### Given records
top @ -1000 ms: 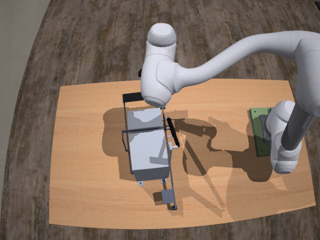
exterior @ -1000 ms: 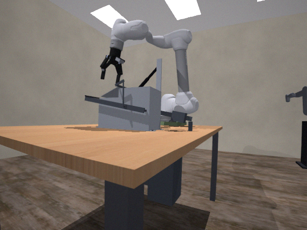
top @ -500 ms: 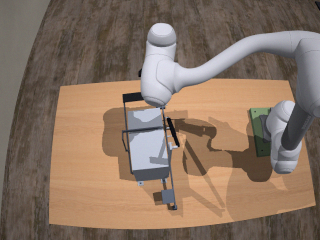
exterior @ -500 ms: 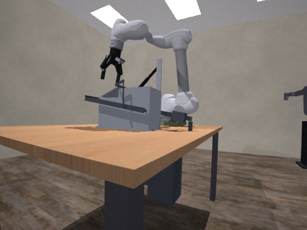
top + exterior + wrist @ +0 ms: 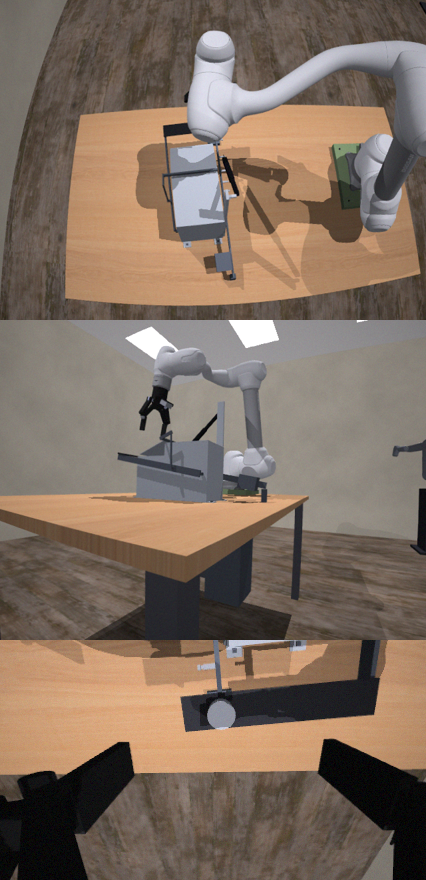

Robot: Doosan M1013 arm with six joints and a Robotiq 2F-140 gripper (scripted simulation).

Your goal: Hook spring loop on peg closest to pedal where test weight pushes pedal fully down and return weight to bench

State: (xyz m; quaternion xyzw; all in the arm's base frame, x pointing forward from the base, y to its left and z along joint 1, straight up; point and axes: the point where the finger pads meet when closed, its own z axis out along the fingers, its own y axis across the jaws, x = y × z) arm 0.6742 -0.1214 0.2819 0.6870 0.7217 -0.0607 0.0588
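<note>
On the bench [image 5: 103, 241], feeder [image 5: 196, 193] sits left of centre. Steel weight [image 5: 221, 714] stands on the dark pedal [image 5: 300, 702] at its far end. Gripper [image 5: 153, 421] hangs above, fingers wide, holding nothing.

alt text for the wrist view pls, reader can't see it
Seen from above, a steel test weight stands on the feeder's black pedal over the wooden bench. The open, empty pincer hangs above, its two black fingers framing the bench edge and floor.
</note>
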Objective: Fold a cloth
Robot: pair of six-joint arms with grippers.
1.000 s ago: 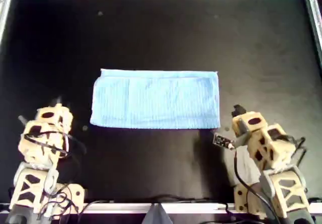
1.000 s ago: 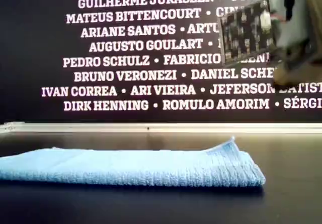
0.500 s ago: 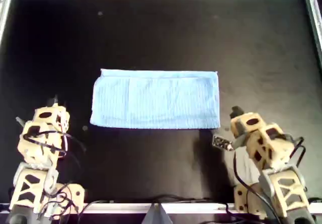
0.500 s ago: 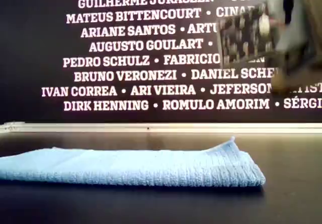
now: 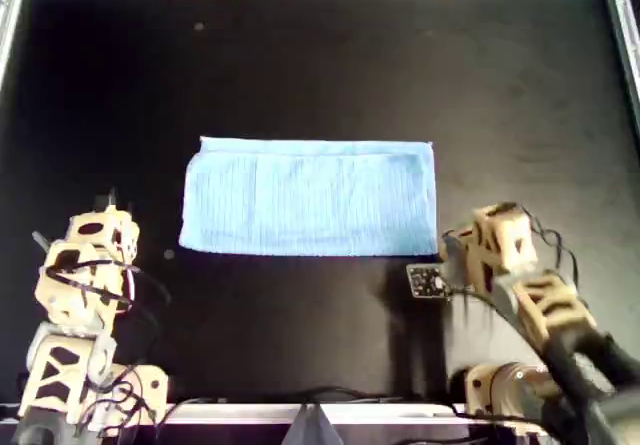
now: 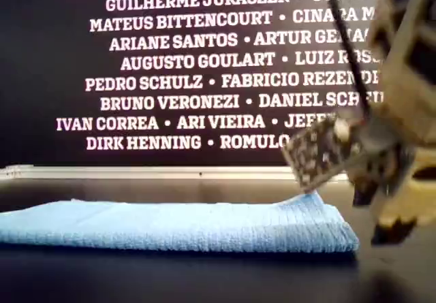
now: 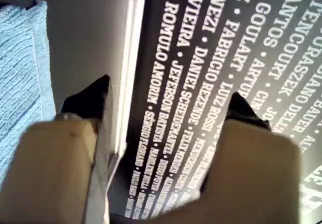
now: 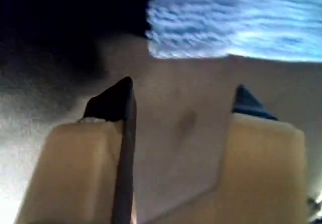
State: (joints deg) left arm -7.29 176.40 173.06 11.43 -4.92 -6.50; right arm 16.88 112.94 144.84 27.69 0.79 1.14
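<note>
- The light blue, towel-textured cloth (image 5: 309, 197) lies flat as a folded rectangle mid-table on the black table surface (image 5: 320, 55).
- The right gripper (image 8: 183, 100) tilts down near the cloth's corner, jaws apart, empty.
- The left gripper (image 7: 168, 100) points away toward the lettered wall, spread wide, empty.

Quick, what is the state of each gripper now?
Left gripper: open, holding nothing.
Right gripper: open, holding nothing, near the cloth but not touching it.

Cloth (image 5: 309, 197) flat mid-table (image 5: 320, 55); right hand (image 5: 452, 248) near its overhead lower-right corner, seemingly apart
</note>
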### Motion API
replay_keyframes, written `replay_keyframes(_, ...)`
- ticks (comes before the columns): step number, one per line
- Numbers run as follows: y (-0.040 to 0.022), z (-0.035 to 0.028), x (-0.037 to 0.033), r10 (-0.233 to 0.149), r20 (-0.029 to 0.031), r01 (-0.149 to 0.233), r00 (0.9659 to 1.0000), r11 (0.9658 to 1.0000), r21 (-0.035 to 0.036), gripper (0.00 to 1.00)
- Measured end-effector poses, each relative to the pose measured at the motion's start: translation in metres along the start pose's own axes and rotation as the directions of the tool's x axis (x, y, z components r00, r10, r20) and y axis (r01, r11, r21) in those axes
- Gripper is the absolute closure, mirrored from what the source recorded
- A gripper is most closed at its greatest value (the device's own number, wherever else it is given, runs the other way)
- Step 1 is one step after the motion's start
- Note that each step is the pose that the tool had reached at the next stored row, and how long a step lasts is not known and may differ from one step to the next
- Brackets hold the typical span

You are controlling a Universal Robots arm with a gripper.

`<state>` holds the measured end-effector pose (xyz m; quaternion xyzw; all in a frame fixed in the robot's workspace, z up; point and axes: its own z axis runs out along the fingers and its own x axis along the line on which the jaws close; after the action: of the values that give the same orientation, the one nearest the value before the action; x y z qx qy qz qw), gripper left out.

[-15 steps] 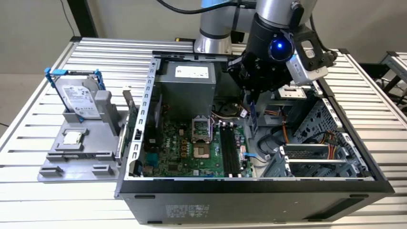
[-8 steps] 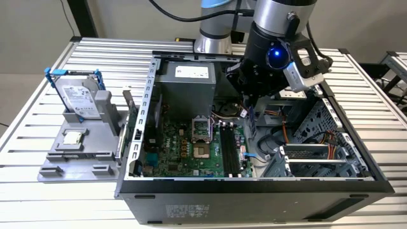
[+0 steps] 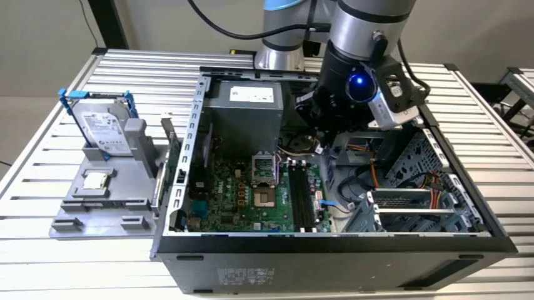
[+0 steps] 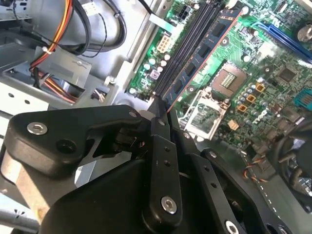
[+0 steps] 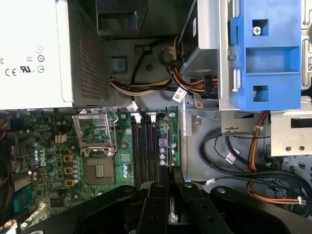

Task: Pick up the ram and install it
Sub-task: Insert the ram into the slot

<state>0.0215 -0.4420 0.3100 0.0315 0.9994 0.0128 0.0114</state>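
The ram [image 4: 204, 53] is a long thin board with black chips, held on edge by one end in my gripper [image 4: 161, 109], which is shut on it. It runs lengthwise along the black memory slots [image 4: 187, 48] of the green motherboard [image 4: 273, 63]. Whether it touches a slot I cannot tell. In the first wrist view the ram [image 5: 168, 156] shows as a thin edge rising from between the black fingers [image 5: 155, 204], beside the slots [image 5: 145, 151]. In the exterior view my gripper [image 3: 324, 134] is down inside the open computer case [image 3: 334, 240], above the far end of the slots [image 3: 302, 200].
The open processor socket [image 5: 95, 141] lies beside the slots. A power supply box [image 3: 242, 112] and a drive cage with a blue bracket [image 5: 263, 53] flank the gripper, with cable bundles [image 5: 243, 156] close by. On the exterior view's left, a grey fixture [image 3: 100, 206] holds a hard drive [image 3: 104, 128] and a square chip [image 3: 96, 181].
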Motion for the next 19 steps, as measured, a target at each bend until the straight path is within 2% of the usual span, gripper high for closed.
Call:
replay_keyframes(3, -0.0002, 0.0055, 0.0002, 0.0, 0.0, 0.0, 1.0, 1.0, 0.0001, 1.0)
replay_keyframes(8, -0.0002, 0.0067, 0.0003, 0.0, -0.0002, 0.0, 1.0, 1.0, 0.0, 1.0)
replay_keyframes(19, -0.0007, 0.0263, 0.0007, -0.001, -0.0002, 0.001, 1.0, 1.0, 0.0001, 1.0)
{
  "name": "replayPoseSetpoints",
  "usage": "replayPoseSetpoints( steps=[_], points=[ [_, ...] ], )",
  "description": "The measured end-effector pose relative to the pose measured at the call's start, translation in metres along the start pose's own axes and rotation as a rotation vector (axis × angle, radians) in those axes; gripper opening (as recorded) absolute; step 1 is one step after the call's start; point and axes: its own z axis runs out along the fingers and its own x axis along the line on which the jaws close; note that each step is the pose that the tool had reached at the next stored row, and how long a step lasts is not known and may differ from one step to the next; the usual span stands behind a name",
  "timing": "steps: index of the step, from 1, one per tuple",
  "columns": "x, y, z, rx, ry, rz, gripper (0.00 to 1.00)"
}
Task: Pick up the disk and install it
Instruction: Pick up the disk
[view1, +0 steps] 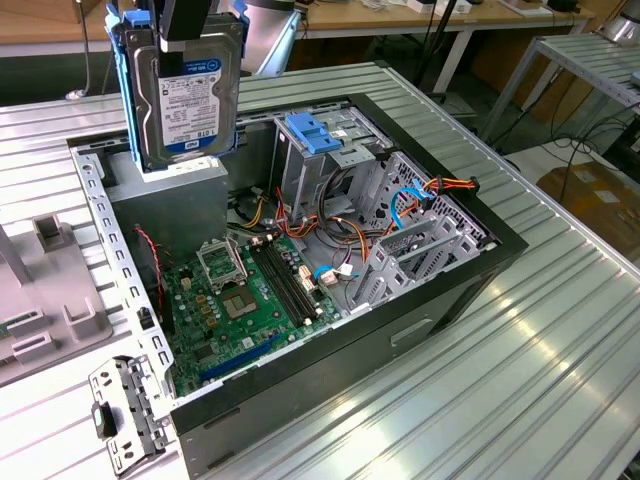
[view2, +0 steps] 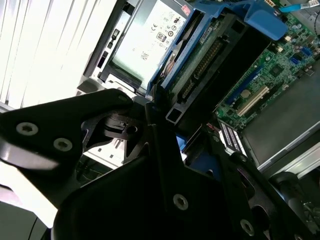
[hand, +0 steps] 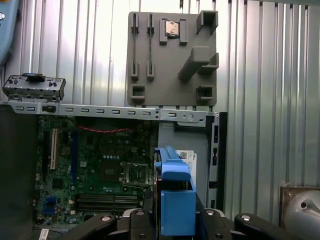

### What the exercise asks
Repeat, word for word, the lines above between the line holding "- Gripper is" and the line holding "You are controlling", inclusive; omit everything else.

### Exercise output
- Gripper is the absolute closure, mirrored from what the source recorded
- A gripper is most closed at its greatest value (the device's own number, wherever else it is given, runs the other way)
- Step 1 is one step after the motion's start
- Note that each step is the pose that the tool had reached at the next stored row, and how long a step lasts is not known and may differ from one step to the next
- Brackets hold the typical span

You are controlling a Universal Robots arm with a gripper.

This answer is complete.